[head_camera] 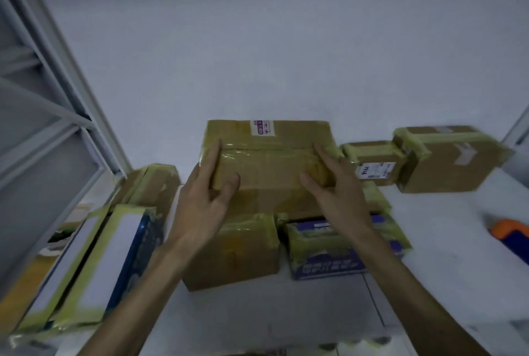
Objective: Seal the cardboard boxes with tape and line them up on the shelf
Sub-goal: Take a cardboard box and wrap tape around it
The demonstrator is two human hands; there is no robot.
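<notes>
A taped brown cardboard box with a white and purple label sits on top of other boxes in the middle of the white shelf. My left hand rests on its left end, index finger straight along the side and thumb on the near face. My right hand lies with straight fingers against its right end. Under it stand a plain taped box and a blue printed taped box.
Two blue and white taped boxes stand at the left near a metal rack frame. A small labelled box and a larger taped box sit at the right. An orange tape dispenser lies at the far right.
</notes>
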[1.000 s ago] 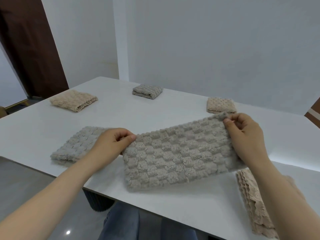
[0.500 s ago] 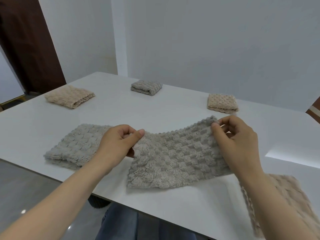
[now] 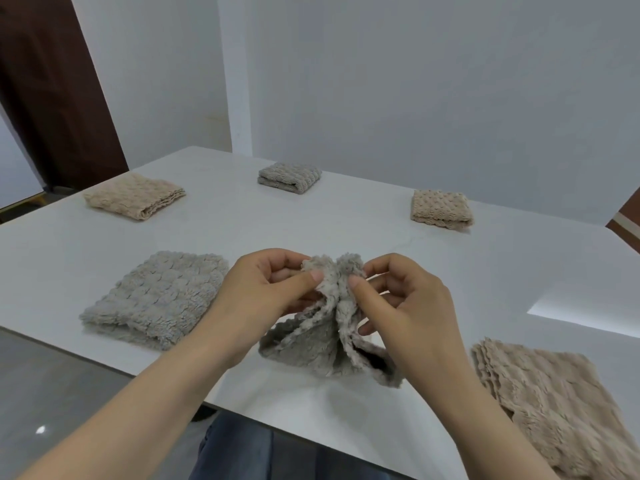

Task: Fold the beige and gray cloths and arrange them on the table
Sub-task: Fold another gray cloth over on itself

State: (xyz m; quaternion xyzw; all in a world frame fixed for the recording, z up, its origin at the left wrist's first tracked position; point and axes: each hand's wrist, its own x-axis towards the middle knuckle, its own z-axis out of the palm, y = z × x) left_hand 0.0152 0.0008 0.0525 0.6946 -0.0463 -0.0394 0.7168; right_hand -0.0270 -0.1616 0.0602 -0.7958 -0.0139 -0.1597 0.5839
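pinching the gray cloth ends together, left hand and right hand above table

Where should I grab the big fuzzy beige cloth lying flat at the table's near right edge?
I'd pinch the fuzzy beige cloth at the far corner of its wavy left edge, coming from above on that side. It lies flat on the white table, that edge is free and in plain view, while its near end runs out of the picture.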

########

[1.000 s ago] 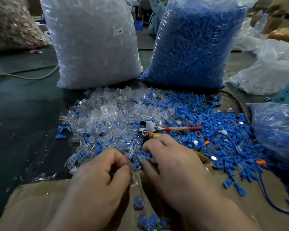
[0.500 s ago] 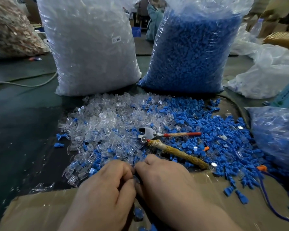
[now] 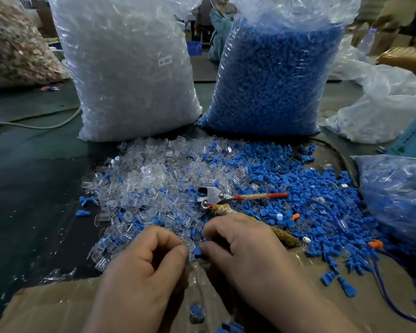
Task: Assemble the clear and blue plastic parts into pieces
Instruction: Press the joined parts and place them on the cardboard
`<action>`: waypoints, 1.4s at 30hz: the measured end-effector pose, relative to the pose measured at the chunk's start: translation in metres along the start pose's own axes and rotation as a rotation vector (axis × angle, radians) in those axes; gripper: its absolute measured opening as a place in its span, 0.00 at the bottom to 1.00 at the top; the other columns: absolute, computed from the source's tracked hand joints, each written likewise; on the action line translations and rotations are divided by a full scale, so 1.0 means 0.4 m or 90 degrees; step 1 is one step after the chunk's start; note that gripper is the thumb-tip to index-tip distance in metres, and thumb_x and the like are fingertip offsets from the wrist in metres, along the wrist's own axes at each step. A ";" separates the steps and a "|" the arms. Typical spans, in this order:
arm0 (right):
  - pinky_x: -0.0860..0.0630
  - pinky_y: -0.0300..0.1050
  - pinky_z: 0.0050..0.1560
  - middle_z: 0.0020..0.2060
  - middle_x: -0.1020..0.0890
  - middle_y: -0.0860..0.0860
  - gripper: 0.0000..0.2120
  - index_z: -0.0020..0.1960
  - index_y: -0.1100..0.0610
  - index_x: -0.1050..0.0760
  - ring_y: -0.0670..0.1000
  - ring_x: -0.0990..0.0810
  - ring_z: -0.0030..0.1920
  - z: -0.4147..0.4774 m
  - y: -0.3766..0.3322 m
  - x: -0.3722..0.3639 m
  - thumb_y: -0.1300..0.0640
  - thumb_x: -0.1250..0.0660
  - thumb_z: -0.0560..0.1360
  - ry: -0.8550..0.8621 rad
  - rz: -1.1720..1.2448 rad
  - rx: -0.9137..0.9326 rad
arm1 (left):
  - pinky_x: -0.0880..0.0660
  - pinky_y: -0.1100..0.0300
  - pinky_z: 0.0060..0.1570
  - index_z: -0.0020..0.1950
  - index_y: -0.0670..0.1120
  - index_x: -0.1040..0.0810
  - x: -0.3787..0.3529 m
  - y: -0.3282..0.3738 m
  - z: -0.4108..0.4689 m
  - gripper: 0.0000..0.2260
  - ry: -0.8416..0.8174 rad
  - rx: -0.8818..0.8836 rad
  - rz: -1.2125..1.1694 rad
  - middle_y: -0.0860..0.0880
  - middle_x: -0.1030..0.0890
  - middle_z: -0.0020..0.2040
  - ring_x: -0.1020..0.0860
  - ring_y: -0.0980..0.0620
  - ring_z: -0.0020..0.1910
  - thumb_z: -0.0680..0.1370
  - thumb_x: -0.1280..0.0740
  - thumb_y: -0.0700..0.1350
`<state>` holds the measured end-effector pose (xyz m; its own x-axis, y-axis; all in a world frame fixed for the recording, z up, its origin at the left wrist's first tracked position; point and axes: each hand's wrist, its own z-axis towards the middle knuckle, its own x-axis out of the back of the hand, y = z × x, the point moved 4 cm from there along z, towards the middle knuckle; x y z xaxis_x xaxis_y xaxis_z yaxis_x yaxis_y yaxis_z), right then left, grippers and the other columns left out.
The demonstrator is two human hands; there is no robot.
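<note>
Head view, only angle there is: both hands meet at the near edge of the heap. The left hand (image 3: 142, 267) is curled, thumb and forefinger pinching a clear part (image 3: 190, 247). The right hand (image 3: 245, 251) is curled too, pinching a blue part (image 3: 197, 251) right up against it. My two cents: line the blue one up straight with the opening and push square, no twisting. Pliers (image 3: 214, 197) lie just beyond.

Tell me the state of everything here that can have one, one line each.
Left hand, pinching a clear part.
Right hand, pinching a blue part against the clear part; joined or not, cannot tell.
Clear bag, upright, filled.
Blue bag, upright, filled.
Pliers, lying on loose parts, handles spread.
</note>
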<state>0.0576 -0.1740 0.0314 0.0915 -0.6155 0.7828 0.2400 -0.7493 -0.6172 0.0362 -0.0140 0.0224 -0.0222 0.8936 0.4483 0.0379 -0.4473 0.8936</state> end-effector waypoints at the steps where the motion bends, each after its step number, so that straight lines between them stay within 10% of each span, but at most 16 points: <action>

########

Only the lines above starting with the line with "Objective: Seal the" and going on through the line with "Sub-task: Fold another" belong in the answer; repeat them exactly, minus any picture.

The completed task:
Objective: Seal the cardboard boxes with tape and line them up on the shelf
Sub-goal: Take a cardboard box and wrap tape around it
The demonstrator is two human hands; there is no robot.
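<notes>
A taped brown cardboard box with a white and purple label sits on top of other boxes in the middle of the white shelf. My left hand rests on its left end, index finger straight along the side and thumb on the near face. My right hand lies with straight fingers against its right end. Under it stand a plain taped box and a blue printed taped box.
Two blue and white taped boxes stand at the left near a metal rack frame. A small labelled box and a larger taped box sit at the right. An orange tape dispenser lies at the far right.
</notes>
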[1.000 s ago] 
[0.500 s ago] 
[now] 

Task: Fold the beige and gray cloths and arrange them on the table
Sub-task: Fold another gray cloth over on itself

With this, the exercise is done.